To SMT or To Not SMT is a pesky question, and Intel has vacillated here. The original Atom processors from a decade and a half ago had it, then it was removed with the “Silvermont” cores in 2013 and was not added to the E-cores (code-named “Gracemont,” “Crestmont,” and “Skymont”). Given that chips these days have a lot of physical cores, some of the P-core CPU designs for desktops and laptops had SMT removed to improve their performance and efficiency, and this carried into the high-end Xeon server CPU line with Diamond Rapids, which is based on Intel’s 18A process (roughly akin to 2 nanometers) and which is expected to ship in the second half of this year. High-bin Diamond Rapids Xeon 7 parts will have four compute tiles and a total of 192 cores.

Over the past several months, after Kevork Kechichian came from Arm to be general manager of the Data Center Group (they are no longer calling it DCAI except in the financial reporting), Intel has decided to can the eight-channel variants of Diamond Rapids and focus on high-end 16-channel parts that are aimed at big workloads, including database servers, HPC systems, and AI host nodes. With 18A still ramping and in relatively short supply, Intel has to pick its production targets very carefully to chase the dollars.

Lip-Bu Tan, Intel’s chief executive officer, said on a call with Wall Street analysts that Intel was working to accelerate the delivery of the follow-on “Coral Rapids” Xeon 8 P-core part, which would add SMT back into the design. This chip was originally slated for the second half of 2027 to early 2028, and we will see how quickly it will be able to get it out the door.

We think that one of the ways Coral Rapids might be accelerated to market is to use an advanced node of 18A instead of the 14A process that was expected. So far, Intel Foundry has no external customers for 14A and the company is very clear that it needs one for the ramp to proceed. Hopefully, 18A is not the new 14 nanometers, a process that Intel was stuck at for way too long as Taiwan Semiconductor Manufacturing Co pushed down into 7 nanometers and 5 nanometers with their 6 nanometer and 4 nanometer tweaks.

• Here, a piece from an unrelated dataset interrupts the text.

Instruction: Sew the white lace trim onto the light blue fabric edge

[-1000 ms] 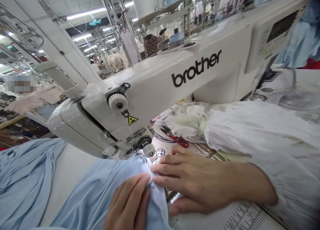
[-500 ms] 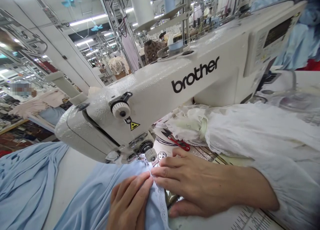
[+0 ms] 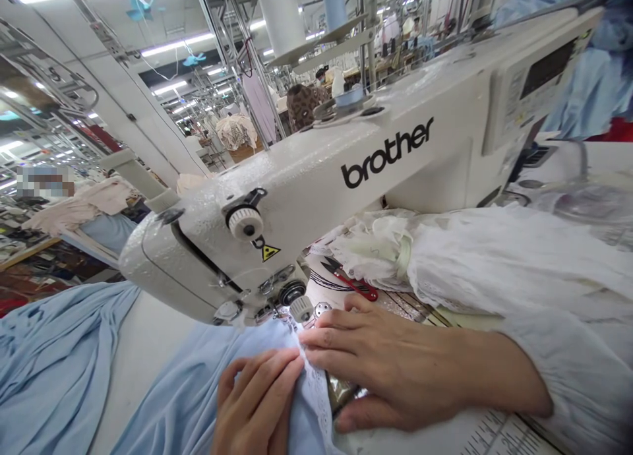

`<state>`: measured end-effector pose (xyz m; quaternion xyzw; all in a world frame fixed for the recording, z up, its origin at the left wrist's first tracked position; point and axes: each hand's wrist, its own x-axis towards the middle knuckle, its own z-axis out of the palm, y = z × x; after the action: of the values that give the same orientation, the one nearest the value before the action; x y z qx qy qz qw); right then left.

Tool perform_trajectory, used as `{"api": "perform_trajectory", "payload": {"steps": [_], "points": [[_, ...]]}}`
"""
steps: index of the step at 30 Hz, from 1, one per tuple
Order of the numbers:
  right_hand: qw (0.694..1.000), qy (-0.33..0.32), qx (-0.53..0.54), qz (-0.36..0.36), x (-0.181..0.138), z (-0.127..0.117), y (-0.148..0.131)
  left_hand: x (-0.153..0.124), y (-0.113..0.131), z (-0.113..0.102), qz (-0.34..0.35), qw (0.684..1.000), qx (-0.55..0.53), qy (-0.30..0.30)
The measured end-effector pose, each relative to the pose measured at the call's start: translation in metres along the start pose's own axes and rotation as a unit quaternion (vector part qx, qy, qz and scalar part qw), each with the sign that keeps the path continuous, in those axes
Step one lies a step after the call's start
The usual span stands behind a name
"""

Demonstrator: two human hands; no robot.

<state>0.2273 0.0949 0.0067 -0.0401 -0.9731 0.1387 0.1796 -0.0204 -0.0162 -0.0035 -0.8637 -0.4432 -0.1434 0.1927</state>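
Note:
Light blue fabric (image 3: 198,369) lies under the needle area of a white sewing machine (image 3: 316,191) marked "brother". A strip of white eyelet lace trim (image 3: 317,395) runs along the fabric's edge up to the presser foot. My left hand (image 3: 260,399) rests on the blue fabric, fingers stretched side by side and tips at the lace; its thumb is hidden. From the right, my right hand (image 3: 390,359) lies open, its fingertips on the lace edge just before the foot and its thumb apart. The two hands' fingertips nearly meet.
Red-handled thread snips (image 3: 351,280) lie behind my right hand. Gathered white fabric (image 3: 459,250) lies under the machine arm and to the right. More blue fabric (image 3: 54,349) is heaped at left. Thread cones (image 3: 281,16) stand above; a person (image 3: 45,181) is in the far left background.
The view has shifted slightly, so the machine head sits a little lower and to the right. My left fingertips are slightly lower relative to the foot; my right hand stays nearly in place.

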Motion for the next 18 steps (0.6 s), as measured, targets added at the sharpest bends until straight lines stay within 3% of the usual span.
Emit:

To be fair, Intel is still kinda stuck at the 10 nanometer SuperFIN and Intel 7 processes for parts of its Xeon 6 chips even as it uses Intel 3 (something around a 4 nanometer to 3 nanometer process) for core tiles. With the “Clearwater Forest” Xeon 7, which is an E-core design expected in the first half of this year, the I/O are etched using Intel 7, the base tiles are etched using Intel 3, and the core tiles are etched using 18A. This may be a choice based as much on the relatively low volumes expected for Clearwater Forest. The E-core Xeon 6 processors have not exactly taken the world by storm, but there is some interest, but some manufacturing helps the 18A ramp and also helps cover the cost of that ramp.

Anyway, Coral Rapids might be the first Intel processor to integrate NVLink Fusion ports to attach to Nvidia memory fabric switches and GPUs in a coherent fashion. There is speculation that the Coral Rapids chip will support DDR6 main memory, and up to four memory sticks per channel for a big boost in main memory capacity for server nodes.

If there was one big bummer in the Intel financial report, it was the admission that Intel could not meet demand for its Xeon processors at any process because of supply constraints with Intel 7 and Intel 3 and the fact that it has to balance the needs of client device builders against server builders.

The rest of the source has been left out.